INSTRUCTIONS FOR THE TASK -
Could you print exactly the lines of the listing below, starting at the line that has "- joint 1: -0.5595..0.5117" and ending at the line that has "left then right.", and only those lines?

= = =

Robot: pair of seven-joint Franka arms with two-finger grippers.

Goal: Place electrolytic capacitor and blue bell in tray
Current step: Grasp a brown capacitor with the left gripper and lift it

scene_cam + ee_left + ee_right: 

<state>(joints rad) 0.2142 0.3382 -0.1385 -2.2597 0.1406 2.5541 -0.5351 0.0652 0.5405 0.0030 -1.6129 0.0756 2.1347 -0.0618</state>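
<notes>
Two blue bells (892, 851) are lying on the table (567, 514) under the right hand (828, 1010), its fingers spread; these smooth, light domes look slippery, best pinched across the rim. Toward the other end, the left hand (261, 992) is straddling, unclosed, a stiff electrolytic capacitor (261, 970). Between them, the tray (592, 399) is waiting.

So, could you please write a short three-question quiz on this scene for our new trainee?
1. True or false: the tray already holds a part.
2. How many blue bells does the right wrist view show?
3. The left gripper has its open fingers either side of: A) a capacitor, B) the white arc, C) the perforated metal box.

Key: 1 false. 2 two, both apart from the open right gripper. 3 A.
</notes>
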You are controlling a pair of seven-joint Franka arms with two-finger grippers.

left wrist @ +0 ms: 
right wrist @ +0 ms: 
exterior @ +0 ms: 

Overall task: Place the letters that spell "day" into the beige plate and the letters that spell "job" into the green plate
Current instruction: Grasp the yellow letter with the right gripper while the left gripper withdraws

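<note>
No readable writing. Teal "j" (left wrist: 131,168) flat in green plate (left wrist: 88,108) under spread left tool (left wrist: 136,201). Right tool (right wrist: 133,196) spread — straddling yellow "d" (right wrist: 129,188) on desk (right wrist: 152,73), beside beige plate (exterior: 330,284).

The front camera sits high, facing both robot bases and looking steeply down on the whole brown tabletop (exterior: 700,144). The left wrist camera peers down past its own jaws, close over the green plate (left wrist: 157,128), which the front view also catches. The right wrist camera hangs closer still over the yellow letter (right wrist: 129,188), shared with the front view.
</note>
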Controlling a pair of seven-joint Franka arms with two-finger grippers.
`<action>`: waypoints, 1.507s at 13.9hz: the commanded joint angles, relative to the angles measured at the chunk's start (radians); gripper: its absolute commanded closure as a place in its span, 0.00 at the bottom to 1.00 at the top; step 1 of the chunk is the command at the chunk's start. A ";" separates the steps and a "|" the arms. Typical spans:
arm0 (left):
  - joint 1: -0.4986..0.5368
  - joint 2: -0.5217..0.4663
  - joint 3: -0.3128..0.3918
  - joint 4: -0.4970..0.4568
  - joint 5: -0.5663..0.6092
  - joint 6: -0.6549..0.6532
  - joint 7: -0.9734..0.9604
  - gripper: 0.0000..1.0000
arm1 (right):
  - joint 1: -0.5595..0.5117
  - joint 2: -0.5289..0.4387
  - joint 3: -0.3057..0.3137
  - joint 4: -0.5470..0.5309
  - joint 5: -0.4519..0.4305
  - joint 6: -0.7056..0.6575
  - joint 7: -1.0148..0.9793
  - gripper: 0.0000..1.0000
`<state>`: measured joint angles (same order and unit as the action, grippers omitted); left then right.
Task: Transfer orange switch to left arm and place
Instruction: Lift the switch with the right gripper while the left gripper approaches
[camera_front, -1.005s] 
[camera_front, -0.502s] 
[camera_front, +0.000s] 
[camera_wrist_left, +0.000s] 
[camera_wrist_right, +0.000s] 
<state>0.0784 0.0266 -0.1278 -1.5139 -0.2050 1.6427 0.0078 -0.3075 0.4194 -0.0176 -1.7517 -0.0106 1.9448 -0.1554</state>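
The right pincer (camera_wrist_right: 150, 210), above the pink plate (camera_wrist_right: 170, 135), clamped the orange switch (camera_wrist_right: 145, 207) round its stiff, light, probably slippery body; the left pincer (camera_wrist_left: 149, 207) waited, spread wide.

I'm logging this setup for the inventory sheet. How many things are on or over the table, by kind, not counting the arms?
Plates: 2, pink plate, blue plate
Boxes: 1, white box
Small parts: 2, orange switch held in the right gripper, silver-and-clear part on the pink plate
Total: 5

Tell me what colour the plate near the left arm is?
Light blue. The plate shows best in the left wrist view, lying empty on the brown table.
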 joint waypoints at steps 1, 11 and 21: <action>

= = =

EXPECTED ANSWER -
  - joint 1: -0.5595..0.5117
  - joint 2: -0.5289..0.4387
  - joint 3: -0.3057..0.3137
  - joint 4: -0.5470..0.5309
  - joint 5: -0.4519..0.4305
  - joint 6: -0.7056..0.6575
  - joint 7: -1.0148..0.9793
  - gripper: 0.0000..1.0000
`<state>`: measured joint angles (same order and unit as the action, grippers omitted); left then right.

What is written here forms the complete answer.